= EXERCISE BRIEF =
What you return must match the material exactly, with every line present.

= AVAILABLE DATA =
╭──

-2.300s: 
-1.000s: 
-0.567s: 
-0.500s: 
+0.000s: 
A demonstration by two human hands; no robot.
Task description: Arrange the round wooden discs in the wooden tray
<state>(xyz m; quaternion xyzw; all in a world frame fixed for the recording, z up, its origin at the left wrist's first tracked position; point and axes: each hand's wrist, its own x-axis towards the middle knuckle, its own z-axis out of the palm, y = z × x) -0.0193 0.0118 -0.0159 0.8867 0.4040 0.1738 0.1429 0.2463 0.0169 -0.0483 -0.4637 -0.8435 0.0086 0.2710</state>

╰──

= RESPONSE AREA =
-2.300s: 
-1.000s: 
-0.567s: 
-0.500s: 
+0.000s: 
A demonstration by two human hands; no robot.
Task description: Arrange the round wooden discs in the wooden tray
<state>(xyz m; quaternion xyzw; all in a world frame fixed for the recording, z up, its origin at the left wrist's first tracked position; point and axes: each hand's wrist, its own x-axis towards the middle knuckle, its own z-axis out of the palm, y = z × x) -0.0193 0.0118 -0.0159 0.8867 0.4040 0.1738 0.1429 0.2463 0.0169 -0.0483 -0.4637 -0.8435 0.0086 0.2710</state>

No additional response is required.